Individuals suffering IBS (irritable bowel syndrome) that often experience flatulence and bloating, may find some relief with ginger.
Ulcerative colitis is a chronic inflammatory bowel disease that is difficult to control and has a lifelong impact on individuals that suffer from it. A new 12-week, randomized control trial using ginger in patients with ulcerative colitis is being tested as well.
3. Diabetes Management
As the rate of diagnosis of diabetes increases globally, it’s important to find ways to improve blood sugar and reduce organ damage. Individuals with diabetes often suffer comorbid conditions related to oxidative stress (tissue damage) such as cardiovascular disease and kidney failure.
In a recent study on diabetic rats, researchers discovered a protective effect of ginger. Rats were given various doses of ginger extract had reductions in blood sugar, improvements in kidney function and reductions in hyperlipidemia.

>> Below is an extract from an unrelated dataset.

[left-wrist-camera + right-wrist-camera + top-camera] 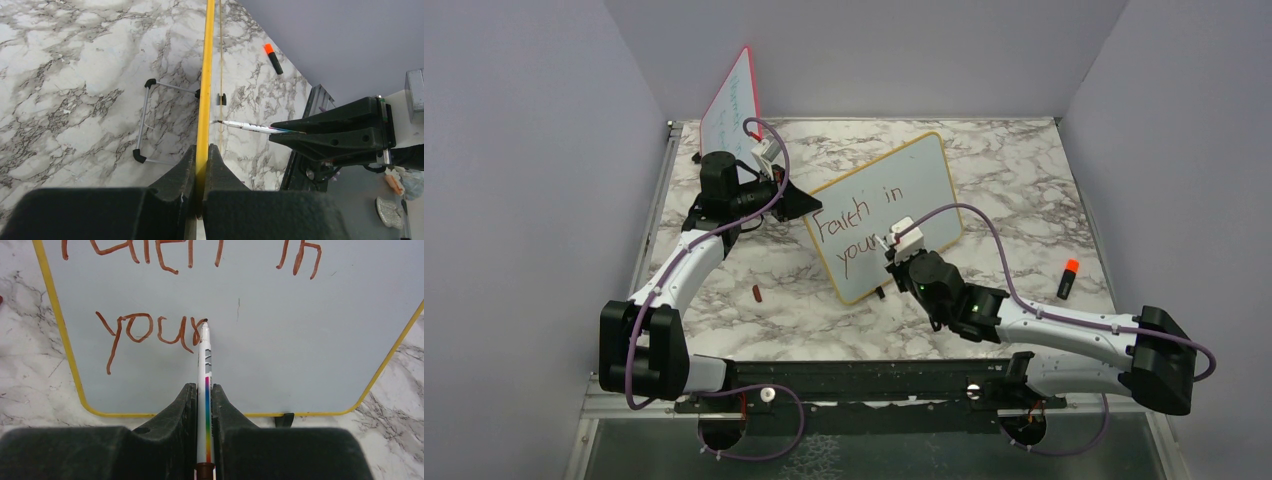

Another study found that steamed ginger may have therapeutic effects on blood sugar. Researchers used steamed ginger extract and evaluated the pancreatic islet cells (the cells which secrete insulin) in mice.
The active components in ginger (gingerols, shogaols, and paradols) when steamed (known as GGO3) lower hyperglycemia in mice and was considered a safe functional food.  Trials in humans are advised to further the investigation.
4. Weight Control
It has been implicated in weight management as well, though more research is needed. The active compounds in ginger have been evaluated in a systematic review of 27 articles (17 animals, 6 in vitro, and 4 human studies).
The majority of studies found changes in weight in animal studies, but those in humans showed no changes or slight changes in weight and anthropometric measures in obese human subjects.
Scientists believe it may be beneficial in weight management through a few mechanisms. It increases thermogenesis, increases fat breakdown, inhibits fat absorption in the intestine, limits lipogenesis and helps with appetite control.
A more recent study review by Brazilian researchers evaluated the effects of ginger and avocado on weight management.
Their study indicated that ginger and avocado possess anti-inflammatory effects that stimulate enzymatic activity and alter obesity-related dysfunctions in the anti-inflammatory systems of different tissues without side effects.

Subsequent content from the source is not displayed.